As he indicated in his speech to parliament Monday, Begin is acutely aware that the Christian forces are tying up a large part of Syria's 30,000 troops in Lebanon, and that an unencumbered Syrian Army might soon exert its control over all of Lebanon.
"Whoever controls the Sanin mountains and the skies of Lebanon controls all of Lebanon up to the Israeli border," Begin said, "There is no doubt about that. And then, Israel will face a threat to its existence. Then, war will be inevitable under the worst possible conditions for Israel." t
Another key element in Israel's decision to risk war with Syria over its actions in central Lebanon is its heavy dependence on preemptive air strikes as a deterrent to terrorist attacks launched from Palestinian bases in Lebanon against civilian targets in Israel.
Since Weizman announced in 1979 a policy that Israel would not merely retaliate for terrorist raids, but would continuously conduct bombing raids against guerrilla training camps, cross-border infiltration into Israel has decreased dramatically.

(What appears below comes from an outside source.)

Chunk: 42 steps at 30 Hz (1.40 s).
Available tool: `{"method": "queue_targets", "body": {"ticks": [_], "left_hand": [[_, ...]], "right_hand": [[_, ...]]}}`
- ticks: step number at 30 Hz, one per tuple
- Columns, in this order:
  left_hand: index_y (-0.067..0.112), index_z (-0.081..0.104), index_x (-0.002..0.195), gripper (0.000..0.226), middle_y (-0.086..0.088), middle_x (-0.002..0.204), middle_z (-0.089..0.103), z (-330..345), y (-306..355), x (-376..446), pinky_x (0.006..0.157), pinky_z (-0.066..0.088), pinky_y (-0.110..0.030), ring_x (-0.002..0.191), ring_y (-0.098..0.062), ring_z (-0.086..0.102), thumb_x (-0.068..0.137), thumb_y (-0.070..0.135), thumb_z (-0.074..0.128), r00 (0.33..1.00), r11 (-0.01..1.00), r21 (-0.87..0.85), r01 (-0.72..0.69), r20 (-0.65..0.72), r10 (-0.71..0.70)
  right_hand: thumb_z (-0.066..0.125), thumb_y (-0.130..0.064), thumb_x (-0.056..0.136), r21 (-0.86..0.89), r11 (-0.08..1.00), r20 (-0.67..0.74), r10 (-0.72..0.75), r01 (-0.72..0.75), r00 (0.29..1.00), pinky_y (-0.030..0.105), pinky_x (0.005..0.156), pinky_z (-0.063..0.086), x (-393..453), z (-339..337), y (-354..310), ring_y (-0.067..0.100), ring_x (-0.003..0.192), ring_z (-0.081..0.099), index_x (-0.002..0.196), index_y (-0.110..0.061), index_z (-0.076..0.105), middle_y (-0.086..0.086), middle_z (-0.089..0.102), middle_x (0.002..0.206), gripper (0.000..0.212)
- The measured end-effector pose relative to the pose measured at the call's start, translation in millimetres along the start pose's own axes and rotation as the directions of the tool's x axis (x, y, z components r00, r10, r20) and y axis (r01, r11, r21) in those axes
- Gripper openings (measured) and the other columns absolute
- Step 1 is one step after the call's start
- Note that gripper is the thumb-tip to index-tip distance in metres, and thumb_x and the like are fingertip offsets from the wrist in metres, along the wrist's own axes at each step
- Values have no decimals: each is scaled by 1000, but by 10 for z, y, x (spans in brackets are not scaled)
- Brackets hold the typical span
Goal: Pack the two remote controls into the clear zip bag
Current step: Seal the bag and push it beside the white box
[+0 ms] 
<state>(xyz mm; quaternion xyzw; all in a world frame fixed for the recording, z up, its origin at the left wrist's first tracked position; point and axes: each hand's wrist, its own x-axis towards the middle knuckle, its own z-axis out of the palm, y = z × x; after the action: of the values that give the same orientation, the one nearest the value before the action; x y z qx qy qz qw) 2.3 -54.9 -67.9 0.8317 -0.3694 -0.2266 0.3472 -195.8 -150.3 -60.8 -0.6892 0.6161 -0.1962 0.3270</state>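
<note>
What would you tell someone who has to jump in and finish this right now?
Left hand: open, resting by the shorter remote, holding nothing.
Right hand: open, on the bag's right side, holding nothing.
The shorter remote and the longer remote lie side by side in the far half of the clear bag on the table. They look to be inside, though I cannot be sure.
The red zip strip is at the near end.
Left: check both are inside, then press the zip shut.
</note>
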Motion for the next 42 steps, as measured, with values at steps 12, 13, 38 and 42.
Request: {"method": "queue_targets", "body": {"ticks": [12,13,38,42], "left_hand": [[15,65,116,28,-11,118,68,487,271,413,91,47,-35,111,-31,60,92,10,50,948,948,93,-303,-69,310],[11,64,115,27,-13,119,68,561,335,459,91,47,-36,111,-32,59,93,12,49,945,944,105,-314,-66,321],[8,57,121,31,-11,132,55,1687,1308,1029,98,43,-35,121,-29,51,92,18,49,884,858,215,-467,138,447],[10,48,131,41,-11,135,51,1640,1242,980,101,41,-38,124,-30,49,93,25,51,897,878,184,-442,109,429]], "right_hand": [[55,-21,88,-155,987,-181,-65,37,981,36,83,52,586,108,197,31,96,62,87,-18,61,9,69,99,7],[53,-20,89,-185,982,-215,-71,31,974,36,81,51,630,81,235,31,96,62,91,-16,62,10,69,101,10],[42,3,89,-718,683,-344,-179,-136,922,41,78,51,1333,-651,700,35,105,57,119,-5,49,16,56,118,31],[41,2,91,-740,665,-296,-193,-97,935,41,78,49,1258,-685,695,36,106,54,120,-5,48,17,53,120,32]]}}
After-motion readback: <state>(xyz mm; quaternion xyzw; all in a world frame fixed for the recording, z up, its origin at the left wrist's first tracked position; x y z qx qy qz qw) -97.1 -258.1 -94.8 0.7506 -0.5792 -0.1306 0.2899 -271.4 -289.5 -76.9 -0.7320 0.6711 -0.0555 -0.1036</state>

Without this freedom of movement in Lebanese skies, Begin said, the Air Force would be ineffective against the guerrillas, and the Palestinian training camps would be reestablished on a permanent basis, leading to increased terrorism in Israel.
Having committed himself so absolutely and publicly to each of these policies as integral parts of Israel's overall security, Begin does not appear likely to compromise on any one of them, particularly on Israel's right to conduct preemptive strikes without the danger of Israeli pilots being downed by Syrian antiaircraft missiles.
Indeed, even the opposition Labor Party, which has bitterly condemned Begin's handling of the crisis, agrees that there is a national consensus in Israel on the necessity of removing the missiles.
But Labor Party leader Shimon Peres and other party spokesmen say there is no consensus on Israel's obligation to rush to the defense of Lebanese Christian forces so far from Israel's border.
The problem for Israel has become one of having to choose which, if any, of its policies in Lebanon it could and should forfeit if it becomes necessary to make a concession.
Peres and his Labor supporters seem eager to return to the policy of "helping the Christian forces help themselves," and possibly giving Syria assurances that Israel will not intervene as it did on April 28 in the Bekaa Valley. In return, the missiles would be removed, and Israel would be free to conduct preemptive strikes against the Palestinian bases and make aerial photo reconnaissance flights.
The debate, both in public and in private consultations with U.S. special envoy Philip C. Habib, has just begun, and it remains to be seen whether any way can be found to ease the crisis.
But in any case, it appears certain that success cannot be attained unless the 1976 "red line" agreement -- abrogated by both Syria and Israel -- is restored in one form or another.